Es folgt eine Ver-rap-äppelung von Walsers Paulskirchenrede ("Moralkeule Ausschwitz"), ein schöner Text von Thomas Brasch, dann zwei zwecks Schockwirkung sowohl textlich als auch schauspielerisch lässig improvisierte Figuren (man könnte sie aber auch schludrig zusammengestoppelt nennen): Amichai Süß, ein jüdischer Bösewicht mit Goldzahn, der sich durch seine skrupellosen Immobiliengeschäfte an den Deutschen rächen will und furchtbar gern so eine schmutzige, verbotene Figur sein würde wie der Jude in Fassbinders "Der Müll, die Stadt und der Tod". Und schließlich ein angepasster Normalo-Jude, der eine erlogen kitschige Geschichte über seinen Großvater erzählt und schließlich sagt: "Wir schauen 'Tatort'. Wir essen mit Euch Döner und fürchten uns mit Euch vor dem muslimischen Mann und verachten die muslimische Frau. Wir sind endlich angekommen."

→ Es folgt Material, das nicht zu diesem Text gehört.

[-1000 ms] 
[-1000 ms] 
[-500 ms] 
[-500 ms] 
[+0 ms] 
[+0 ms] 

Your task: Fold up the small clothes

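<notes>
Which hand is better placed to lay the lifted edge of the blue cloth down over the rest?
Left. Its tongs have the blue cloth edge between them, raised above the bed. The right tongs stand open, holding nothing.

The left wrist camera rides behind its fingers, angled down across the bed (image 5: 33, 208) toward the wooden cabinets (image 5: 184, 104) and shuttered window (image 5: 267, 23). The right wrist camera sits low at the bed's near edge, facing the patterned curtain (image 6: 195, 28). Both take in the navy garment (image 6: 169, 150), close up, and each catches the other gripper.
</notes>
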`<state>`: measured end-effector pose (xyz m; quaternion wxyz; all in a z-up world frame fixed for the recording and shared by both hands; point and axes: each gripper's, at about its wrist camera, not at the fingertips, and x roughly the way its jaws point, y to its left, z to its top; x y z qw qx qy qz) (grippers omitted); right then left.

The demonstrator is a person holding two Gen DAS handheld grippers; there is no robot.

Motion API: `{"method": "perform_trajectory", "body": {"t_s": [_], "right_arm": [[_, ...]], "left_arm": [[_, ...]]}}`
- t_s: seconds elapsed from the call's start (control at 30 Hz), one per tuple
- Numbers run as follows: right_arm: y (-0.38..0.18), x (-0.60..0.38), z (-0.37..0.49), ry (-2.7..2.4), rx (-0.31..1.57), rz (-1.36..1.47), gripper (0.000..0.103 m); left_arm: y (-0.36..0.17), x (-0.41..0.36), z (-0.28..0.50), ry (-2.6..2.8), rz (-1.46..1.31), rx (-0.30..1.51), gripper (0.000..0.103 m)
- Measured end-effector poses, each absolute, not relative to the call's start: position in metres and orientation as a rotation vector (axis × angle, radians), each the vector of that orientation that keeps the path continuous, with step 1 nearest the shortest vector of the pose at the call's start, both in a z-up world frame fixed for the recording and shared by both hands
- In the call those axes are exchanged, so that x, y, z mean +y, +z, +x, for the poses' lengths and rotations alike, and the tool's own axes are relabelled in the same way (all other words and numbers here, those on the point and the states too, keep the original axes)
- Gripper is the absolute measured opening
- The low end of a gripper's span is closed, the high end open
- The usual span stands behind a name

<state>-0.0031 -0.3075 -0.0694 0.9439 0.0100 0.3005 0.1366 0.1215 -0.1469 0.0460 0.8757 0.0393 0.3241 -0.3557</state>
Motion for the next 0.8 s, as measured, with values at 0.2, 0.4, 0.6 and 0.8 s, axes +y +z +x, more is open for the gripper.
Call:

Falls es die Absicht dieser Textcollage von Max Czolleck sein sollte, Unbehagen zu wecken, dann hat sie ihr Ziel erreicht. Aber im Gegensatz zum ersten Monolog ist da keine aufrichtige Suchbewegung zu erkennen, keine Auseinandersetzung mit der Situation der Juden in Deutschland heute, nur ein frech erhobener Stinkefinger. Aber das Motto der Radikalen Jüdischen Kulturtage lautet ja auch: "Desintegriert Euch!"

 

Die Geschichte vom Leben und Sterben des neuen Juppi Ja Jey Juden
von Sivan Ben Yishai
Regie: Sasha Marianna Salzmann
Mit: Sesede Terziyan
Dauer: 60 Minuten

Celan mit der Axt
von Max Czollek
Regie: Sapir Heller
Mit: Till Wonka
Dauer: 60 Minuten

www.gorki.de

 

Kritikenrundschau

Es ist dies ein trickreicher, wut- und widerspruchsvoller Text, schreibt Dirk Pilz in der Berliner Zeitung (4.11.2017) über "Die Geschichte vom Leben und Sterben ...". "Schlimm schön wird der Abend durch das direkte, aber zwischentonreiche Spiel von Sesede Terziyan." Das mit 'Penisnase' ausgestattete 'Gummi-Etwas' habe Salzmann hinzuerfunden, "und das gibt dem Abend eine Abgründigkeit, die sich auf keine Desintegrationsbotschaft herunterbrechen lässt. Die neue Leitkultur hört nicht auf Leitsätze, zum Glück." In "Celan mit der Axt" erkennt Dirk Pilz hingegen "gehobene Comedy im Dienste der Desintegration". Czolleks Monolog sei vornehmlich dem Aufräumen in den 'Echoräumen' der Erinnerung gewidmet.

Zwar eröffne der abgründige Monolog von Sivan Ben Yishai im ersten Teil einen Denkraum, schreibt Esther Slevogt in der taz (4.11.2017), die auch Lob für die Regisseurin Sasha Marianna Salzmann und das Spiel von Sesede Terziyan formuliert. Der Kritikerin wird beim Zuschauen das Herz aus dem Leib gerissen, "angesichts der (zerstörerischen) Energie, die die deutsch-jüdische Neurose hier entfesselt." Doch schlage Teil zwei mit der Inszenierung des Texts von Max Czollek diesen eröffneten Denkraum auch schon gleich wieder zu. Klischeehafte Figuren und eine holzschnittartige Inszenierung verstärken noch den schlechten Eindruck der Kritikerin.